Portfolio | Art in the Southeast

Meet 5 artists who hail from Florida, Georgia & North Carolina

This story was featured in the November 2016 issue of Southwest Art magazine. Get the Southwest Art  November 2016 print issue or digital download now–then subscribe to Southwest Art and never miss another story.

Lyn Asselta

Lyn Asselta, Afternoon on the Hill, pastel, 14 x 18.

Lyn Asselta, Afternoon on the Hill, pastel, 14 x 18.

Before Lyn Asselta started painting landscapes, she was a calligrapher and creator of award-winning fine-art gourds. “I was used to using fine-nib pens for everything,” says Asselta about the detail-intensive work.
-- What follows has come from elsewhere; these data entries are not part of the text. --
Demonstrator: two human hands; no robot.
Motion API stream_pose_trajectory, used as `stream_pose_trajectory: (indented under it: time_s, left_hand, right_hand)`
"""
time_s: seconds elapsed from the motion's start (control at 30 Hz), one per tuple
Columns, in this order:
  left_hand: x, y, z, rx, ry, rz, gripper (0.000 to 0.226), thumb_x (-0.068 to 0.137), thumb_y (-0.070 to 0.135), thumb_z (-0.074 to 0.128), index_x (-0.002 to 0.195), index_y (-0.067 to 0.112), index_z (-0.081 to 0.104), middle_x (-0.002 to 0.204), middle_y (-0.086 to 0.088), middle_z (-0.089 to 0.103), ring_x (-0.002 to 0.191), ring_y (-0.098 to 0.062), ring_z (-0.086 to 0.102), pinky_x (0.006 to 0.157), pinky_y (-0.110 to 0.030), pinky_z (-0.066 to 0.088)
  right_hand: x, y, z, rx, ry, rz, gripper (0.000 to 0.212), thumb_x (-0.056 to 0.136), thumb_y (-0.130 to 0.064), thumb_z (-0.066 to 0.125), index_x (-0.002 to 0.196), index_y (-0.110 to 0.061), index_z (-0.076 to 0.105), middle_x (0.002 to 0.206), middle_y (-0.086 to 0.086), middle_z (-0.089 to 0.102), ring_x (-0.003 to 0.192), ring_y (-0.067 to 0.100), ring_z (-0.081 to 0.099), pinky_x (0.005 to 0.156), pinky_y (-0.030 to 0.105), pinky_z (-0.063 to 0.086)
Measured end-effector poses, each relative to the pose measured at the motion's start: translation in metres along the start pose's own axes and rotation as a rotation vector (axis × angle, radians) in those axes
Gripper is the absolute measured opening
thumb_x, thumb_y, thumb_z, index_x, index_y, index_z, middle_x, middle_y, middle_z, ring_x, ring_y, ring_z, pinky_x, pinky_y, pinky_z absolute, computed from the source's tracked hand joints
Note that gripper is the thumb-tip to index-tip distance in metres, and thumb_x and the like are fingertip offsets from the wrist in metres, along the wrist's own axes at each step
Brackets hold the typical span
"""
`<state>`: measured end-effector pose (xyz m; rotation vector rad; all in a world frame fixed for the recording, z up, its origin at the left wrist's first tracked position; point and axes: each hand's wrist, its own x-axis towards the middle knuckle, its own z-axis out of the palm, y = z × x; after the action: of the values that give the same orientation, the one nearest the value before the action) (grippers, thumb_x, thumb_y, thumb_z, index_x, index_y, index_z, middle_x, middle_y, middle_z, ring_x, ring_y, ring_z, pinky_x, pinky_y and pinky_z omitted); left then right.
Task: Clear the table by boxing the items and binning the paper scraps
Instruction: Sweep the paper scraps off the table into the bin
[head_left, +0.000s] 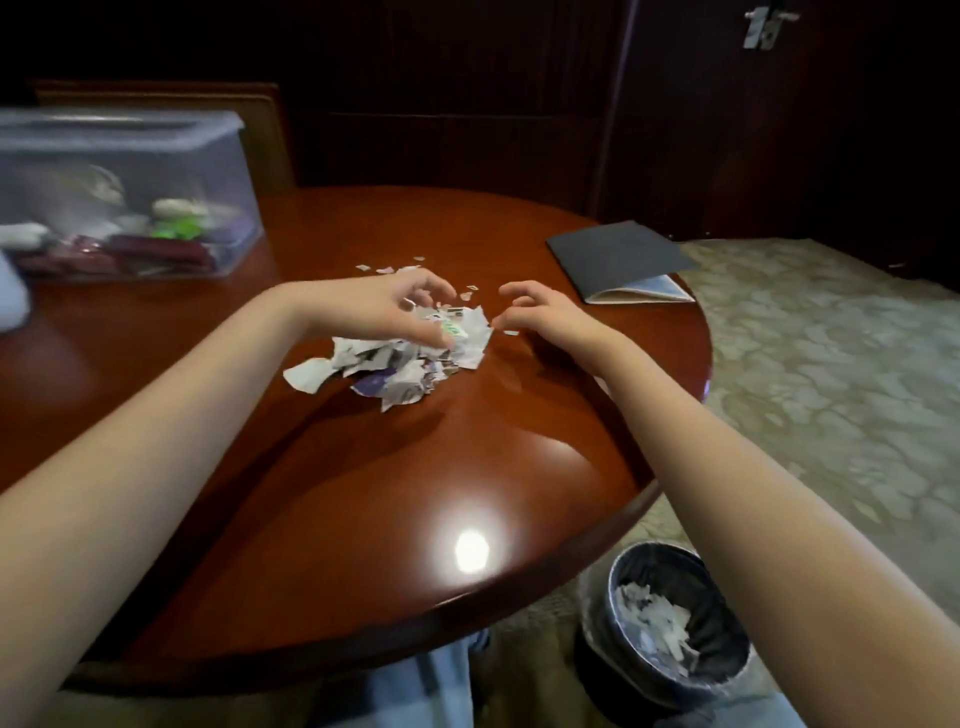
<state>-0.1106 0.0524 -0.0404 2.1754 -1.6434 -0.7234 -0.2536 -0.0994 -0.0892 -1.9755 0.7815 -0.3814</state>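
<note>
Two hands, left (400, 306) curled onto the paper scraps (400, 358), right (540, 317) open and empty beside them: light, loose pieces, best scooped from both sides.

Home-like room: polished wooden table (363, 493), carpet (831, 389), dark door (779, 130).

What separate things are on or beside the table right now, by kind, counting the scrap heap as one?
Clear plastic lidded box: 1
Heap of torn white paper scraps: 1
Dark grey folder: 1
Round black lined bin: 1
Total: 4
</note>
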Motion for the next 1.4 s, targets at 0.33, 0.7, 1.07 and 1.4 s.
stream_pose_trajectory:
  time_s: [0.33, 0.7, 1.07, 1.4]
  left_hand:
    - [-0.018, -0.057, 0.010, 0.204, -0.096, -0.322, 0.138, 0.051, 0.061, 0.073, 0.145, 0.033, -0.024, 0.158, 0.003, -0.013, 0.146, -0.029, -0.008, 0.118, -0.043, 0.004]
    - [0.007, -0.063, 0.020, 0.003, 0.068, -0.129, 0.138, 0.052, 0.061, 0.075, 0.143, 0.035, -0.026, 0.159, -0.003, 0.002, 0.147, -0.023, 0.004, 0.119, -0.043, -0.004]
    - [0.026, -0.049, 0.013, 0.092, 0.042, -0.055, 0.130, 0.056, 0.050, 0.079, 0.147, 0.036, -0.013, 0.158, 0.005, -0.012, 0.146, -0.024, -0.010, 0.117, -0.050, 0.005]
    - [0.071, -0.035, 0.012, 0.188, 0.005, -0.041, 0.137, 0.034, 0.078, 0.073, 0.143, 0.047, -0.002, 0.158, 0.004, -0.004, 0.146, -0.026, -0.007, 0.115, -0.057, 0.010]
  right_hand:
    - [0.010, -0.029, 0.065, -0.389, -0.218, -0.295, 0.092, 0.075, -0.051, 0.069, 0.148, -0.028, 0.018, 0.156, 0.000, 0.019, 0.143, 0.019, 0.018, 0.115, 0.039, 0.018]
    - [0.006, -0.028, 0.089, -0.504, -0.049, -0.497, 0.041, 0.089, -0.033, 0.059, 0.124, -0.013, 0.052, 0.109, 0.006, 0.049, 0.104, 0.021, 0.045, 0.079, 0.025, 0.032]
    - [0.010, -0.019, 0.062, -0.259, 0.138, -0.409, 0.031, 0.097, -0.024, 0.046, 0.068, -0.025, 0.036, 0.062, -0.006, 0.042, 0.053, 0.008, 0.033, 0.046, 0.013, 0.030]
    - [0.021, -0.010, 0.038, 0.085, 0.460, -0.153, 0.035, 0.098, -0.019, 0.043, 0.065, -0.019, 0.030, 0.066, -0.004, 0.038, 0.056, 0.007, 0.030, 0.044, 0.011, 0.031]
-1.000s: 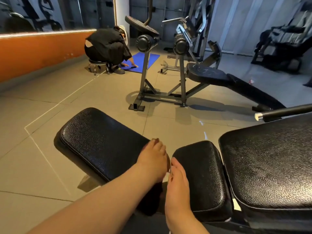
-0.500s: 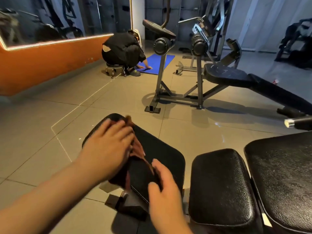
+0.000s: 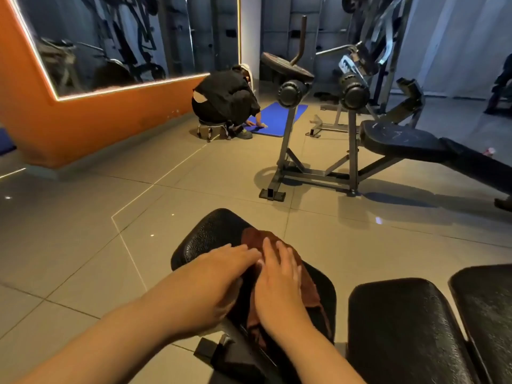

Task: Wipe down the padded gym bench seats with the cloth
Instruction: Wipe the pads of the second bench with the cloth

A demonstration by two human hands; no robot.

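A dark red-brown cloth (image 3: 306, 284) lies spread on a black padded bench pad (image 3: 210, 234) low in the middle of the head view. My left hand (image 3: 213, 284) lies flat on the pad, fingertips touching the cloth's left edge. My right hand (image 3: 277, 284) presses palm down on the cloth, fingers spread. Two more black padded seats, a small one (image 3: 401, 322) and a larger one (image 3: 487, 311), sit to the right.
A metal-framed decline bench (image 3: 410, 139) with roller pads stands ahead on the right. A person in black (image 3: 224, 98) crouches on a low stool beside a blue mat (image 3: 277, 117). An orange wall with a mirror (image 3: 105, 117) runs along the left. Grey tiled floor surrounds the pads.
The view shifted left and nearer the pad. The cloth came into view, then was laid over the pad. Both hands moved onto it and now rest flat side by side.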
When the artist stumbled upon an old box of Grumbacher pastels from college, she was instantly smitten with the large, chunky sticks of bright colors and happily plunged into the expressive, tactile medium.

Landscapes were a natural fit from the start, says Asselta, a Maine native who has always loved the outdoors. Today, the artist lives in historic St. Augustine, FL, surrounded by salt marshes and waterways. Frequently inspired by the quiet, everyday scenes around her home, she portrays places others might pass by day after day without a second glance. “I think the more interesting paintings sometimes come from very ordinary things, and you have to put your own hand into it,” says Asselta. It’s a lesson she likes to impart to students in her studio and plein-air pastel workshops. “You don’t always have to look for a sunrise or sunset in front of you to find something amazing,” she says.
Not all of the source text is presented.